Continuing my jaunt into the world of anime, I started watching Welcome to the NHK on the recommendation of my good friend Mark, who knows about these things. And if ever there were a show to ably demonstrate the massive possibilities of anime as a medium it’s this one. Watch it and then tell me that animation is in any way childish or silly.
I’ve only watched about half of the complete run so far, but I am very much appreciating what it does so far. It’s wonderfully put together, blending just the right amount of comedy, surrealism and pathos together to produce something extremely memorable and affecting.
For the uninitiated or curious, Welcome to the NHK revolves around the protagonist Tatsuhiro Sato, who is a hikikomori. (A hikikomori is a “shut-in” — someone who is not in employment, education or training (NEET) and who rarely leaves their home or interacts with other people except when absolutely necessary.) The story unfolds as Sato explores his condition and learns a great deal about himself through his developing relationships with several other characters — his neighbour and former schoolmate Yamazaki, his old school senpai (and crush) Hitomi and the mysterious young girl Misaki, who shows up offering to counsel him out of his hikikomori status for reasons that have not become completely clear at the point in the series I have reached thus far.
Perhaps the most interesting thing about Welcome to the NHK is that it doesn’t pull any punches about how these characters are represented. Sato is wracked with all manner of neuroses and social phobias; Yamazaki is a hardcore otaku; even Misaki, who initially appears to be sweet and innocent, clearly has some fairly serious issues of her own that she’s dealing with. Every one of the characters is dealing with some sort of “damage” and it makes every one of them interesting and unique by themselves. When they get together, as you might expect, the sparks frequently fly. But at no point are their conditions and issues really played for laughs — they are what they are, and if you find their circumstances amusing, that’s your decision, but they’re not specifically portrayed as being worthy of ridicule (or not, as the case may be).

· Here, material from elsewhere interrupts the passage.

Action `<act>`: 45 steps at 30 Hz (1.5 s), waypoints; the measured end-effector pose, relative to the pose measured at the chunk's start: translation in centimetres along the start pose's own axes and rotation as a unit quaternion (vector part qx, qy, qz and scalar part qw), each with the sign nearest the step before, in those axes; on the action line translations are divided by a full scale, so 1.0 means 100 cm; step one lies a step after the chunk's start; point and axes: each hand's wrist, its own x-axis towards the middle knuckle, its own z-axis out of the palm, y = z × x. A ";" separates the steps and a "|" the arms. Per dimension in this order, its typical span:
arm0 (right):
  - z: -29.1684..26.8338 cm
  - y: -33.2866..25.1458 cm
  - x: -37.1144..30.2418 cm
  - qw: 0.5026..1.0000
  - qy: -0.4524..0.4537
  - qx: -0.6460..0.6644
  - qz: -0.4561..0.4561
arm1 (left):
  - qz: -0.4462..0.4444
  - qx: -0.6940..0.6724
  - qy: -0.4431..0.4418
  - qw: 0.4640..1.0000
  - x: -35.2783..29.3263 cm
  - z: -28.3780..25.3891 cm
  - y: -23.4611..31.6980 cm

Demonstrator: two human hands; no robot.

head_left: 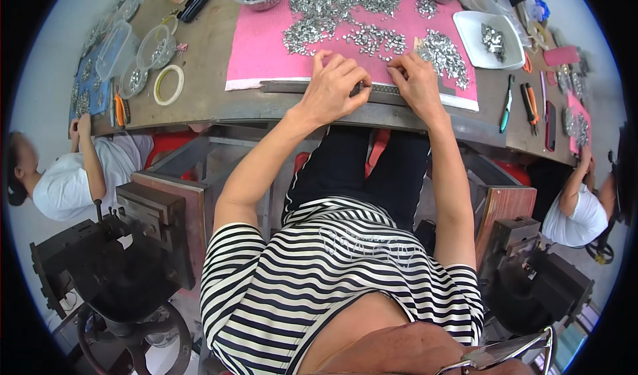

In particular, I’ve found a lot of the show very relatable for a number of reasons. I recognise many of the things Sato in particular goes through — specifically with regard to his social phobias and discomfort at the prospect of dealing with other people. There’s also the fact that I was practically a hikikomori myself in the weeks/months following my split from my wife — I was a NEET, I was emotionally unstable, I had no idea what to do with myself and the prospect of going back home to live with my parents filled me with unspeakable dread, like an admission that I was a complete and total failure as a human being. Having survived all that intact — well, mostly — I know in retrospect that it wasn’t as bad as I thought, but when you’re there actually in that situation, it’s all too easy to let the negative thoughts, fear and anger run away with themselves. And with no-one around to keep you in check, it can be very difficult to deal with.
Aside from the personal perspective on the show, the other thing that I’ve been very impressed with is the soundtrack. It features some excellent tunes in a variety of different styles, ranging from some mournful Silent Hill-style jangly guitar melodies to more upbeat and “dramatic” numbers. They fit the on-screen action well and are reused enough to be recognisable but not so much to be tiresome or predictable. They’re also tweaked, changed and remixed every so often to either have different lyrics, or additional layers of lyrics, or different instrumentation. It gives the show a great feeling of consistency.
And speaking of consistency, there’s Pururin.
Pururin is a fictional anime show that Sato’s neighbour Yamazaki is obsessed with. It has such importance to the “world” in which Welcome to the NHK takes place that creators GONZO went to the effort to create a completely fake opening credits sequence for the show, seen above. The Purupurupururin theme that you probably already have stuck in your head if you were foolish enough to click “Play” on that video is a regular fixture in the background sound of the show — Sato meets Yamazaki as a result of hearing the song through his wall 24 hours a day (if you want 10 hours of it non-stop for a similar experience, go here), it’s several characters’ ringtones, it plays in the background of several shops and the Pururin character frequently appears on billboards and posters around the place. We never really find out a lot about who or what Pururin actually is, but from the opening sequence we can deduce that she’s some sort of magical girl with cat ears who appears to ride around on a vacuum cleaner.
All this isn’t even getting into the other awesome aspects of the show — the tenuous friendship between Sato and Yamazaki as they attempt to make an eroge together; the way in which Sato has a stronger impact on the people around him than he thinks; the unassuming, understated but utterly enrapturing cuteness of Misaki (plus the things she’s clearly hiding) — but suffice to say that the DVD blurb’s assertion that Welcome to the NHK is a “modern-day classic” is not without a certain degree of plausibility, and it’s well worth your time if you’re interested in character-driven, relationship-based stories featuring realistically-flawed characters with relatable issues.